Le mouvement « Farlu Jotna » critique la gestion du Président sénégalais Bassirou Diomaye Faye deux ans après son élection, dénonçant un gouvernement technocratique et une perte de repère politique au profit d’alliés de l’ancien système. Malgré ce constat, le mouvement, dirigé par le professeur Elhadj Malick Kane, considère l’élection d’Ousmane Sonko à l’Assemblée nationale comme une opportunité pour imposer des réformes de rupture et un nouvel équilibre institutionnel.
Deux ans après son accession à la magistrature suprême, le Président Bassirou Diomaye Faye fait face aux vives critiques de ses alliés de la première heure. Dans un communiqué au vitriol publié ce vendredi, le mouvement « Farlu Jotna » – Forces vives du Sénégal, dirigé par le Professeur Elhadj Malick Kane, dresse un bilan sévère de la gouvernance actuelle, tout en entrevoyant une lueur d’espoir grâce au nouvel équilibre parlementaire.

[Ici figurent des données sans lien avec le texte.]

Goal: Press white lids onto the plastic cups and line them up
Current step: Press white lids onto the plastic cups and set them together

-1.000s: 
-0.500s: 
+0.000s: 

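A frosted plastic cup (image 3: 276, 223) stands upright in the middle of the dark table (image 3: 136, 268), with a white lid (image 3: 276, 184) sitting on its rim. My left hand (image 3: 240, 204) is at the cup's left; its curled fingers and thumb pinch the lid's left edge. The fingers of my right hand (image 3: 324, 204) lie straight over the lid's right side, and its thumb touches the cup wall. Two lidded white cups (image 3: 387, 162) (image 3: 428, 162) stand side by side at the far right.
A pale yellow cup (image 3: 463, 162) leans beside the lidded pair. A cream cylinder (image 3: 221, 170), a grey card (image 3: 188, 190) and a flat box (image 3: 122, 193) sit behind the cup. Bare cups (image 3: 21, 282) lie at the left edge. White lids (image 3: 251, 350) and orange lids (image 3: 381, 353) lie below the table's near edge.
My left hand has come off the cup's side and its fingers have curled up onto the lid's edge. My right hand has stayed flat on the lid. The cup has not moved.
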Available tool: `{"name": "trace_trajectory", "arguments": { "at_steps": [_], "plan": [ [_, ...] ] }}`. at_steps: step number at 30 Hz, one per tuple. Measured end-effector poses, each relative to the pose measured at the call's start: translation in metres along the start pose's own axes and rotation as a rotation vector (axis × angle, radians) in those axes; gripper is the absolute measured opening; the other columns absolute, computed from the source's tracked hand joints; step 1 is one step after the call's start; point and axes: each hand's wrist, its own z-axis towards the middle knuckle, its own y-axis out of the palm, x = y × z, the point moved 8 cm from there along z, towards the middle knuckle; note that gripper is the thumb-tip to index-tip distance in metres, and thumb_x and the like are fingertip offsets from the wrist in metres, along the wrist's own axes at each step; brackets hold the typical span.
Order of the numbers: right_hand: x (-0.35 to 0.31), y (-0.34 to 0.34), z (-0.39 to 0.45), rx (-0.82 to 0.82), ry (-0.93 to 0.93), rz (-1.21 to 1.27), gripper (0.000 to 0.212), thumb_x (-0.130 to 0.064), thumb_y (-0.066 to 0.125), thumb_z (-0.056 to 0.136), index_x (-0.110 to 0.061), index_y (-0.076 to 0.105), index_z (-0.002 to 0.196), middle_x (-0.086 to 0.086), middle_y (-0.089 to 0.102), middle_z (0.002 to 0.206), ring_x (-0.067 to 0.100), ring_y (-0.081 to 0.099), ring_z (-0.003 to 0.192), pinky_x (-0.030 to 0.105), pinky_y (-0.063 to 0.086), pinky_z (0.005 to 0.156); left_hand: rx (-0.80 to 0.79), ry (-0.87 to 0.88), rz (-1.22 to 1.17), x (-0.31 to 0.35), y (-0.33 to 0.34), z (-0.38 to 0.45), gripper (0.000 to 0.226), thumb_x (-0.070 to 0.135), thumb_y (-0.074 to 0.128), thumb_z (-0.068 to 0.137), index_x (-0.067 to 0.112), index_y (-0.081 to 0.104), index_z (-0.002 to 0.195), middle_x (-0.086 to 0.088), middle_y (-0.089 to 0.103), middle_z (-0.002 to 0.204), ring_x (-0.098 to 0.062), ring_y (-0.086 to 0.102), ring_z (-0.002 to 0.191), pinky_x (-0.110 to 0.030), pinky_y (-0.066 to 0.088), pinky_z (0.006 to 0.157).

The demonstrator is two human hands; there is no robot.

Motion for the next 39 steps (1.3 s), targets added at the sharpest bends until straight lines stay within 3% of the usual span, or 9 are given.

Un président « sans boussole politique » ?
Pour « Farlu Jotna », la nomination d’un gouvernement essentiellement technocratique, dirigé par le Premier ministre Al Aminou Lô, marque une rupture flagrante avec les aspirations populaires de 2024. Le mouvement déplore l’absence officielle du PASTEF pourtant ultra-majoritaire au sein de l’exécutif. Selon les signataires, ce choix écarte définitivement « Le Projet » initial porté par Ousmane Sonko au profit d’une simple stratégie de maintien au pouvoir.
Le mouvement qualifie également le dialogue national de dix jours initié par le chef de l’État de « pseudo-dialogue ». Il y voit une tentative de rapprochement dangereuse avec les figures de l’ancien régime, au risque de subir « le diktat des lobbies ».
L’Assemblée nationale comme rempart et opportunité
Face à ce qu’il qualifie de « décomposition du paysage politique », le Professeur Elhadj Malick Kane perçoit l’élection récente d’Ousmane Sonko à la présidence de l’Assemblée nationale comme un tournant historique. Pour la première fois en soixante ans, la majorité parlementaire n’est plus soumise à l’autorité directe du Président de la République.Cette situation inédite de « page blanche » impose désormais un équilibre institutionnel obligatoire. Le mouvement appelle ainsi les deux figures de l’exécutif et du législatif à collaborer étroitement pour remettre les réformes de rupture à l’ordre du jour.
L’exigence des réformes de fond
Réaffirmant son ancrage au sein de la coalition APTE (alliée de Pastef), « Farlu Jotna » rappelle que l’urgence demeure structurelle. L’organisation exige des actions immédiates sur quatre chantiers prioritaires :L’indépendance réelle de la justice, un meilleur équilibre des pouvoirs constitutionnels, l’encadrement strict des fonds secrets (fonds noirs).
Des nominations au mérite basées sur la compétence plutôt que sur les affinités politiques dans les sociétés d’État
Le ton est donné : pour les forces vives de la rupture, le mandat présidentiel doit rapidement retrouver sa trajectoire initiale sous peine de faire face à un blocage institutionnel majeur.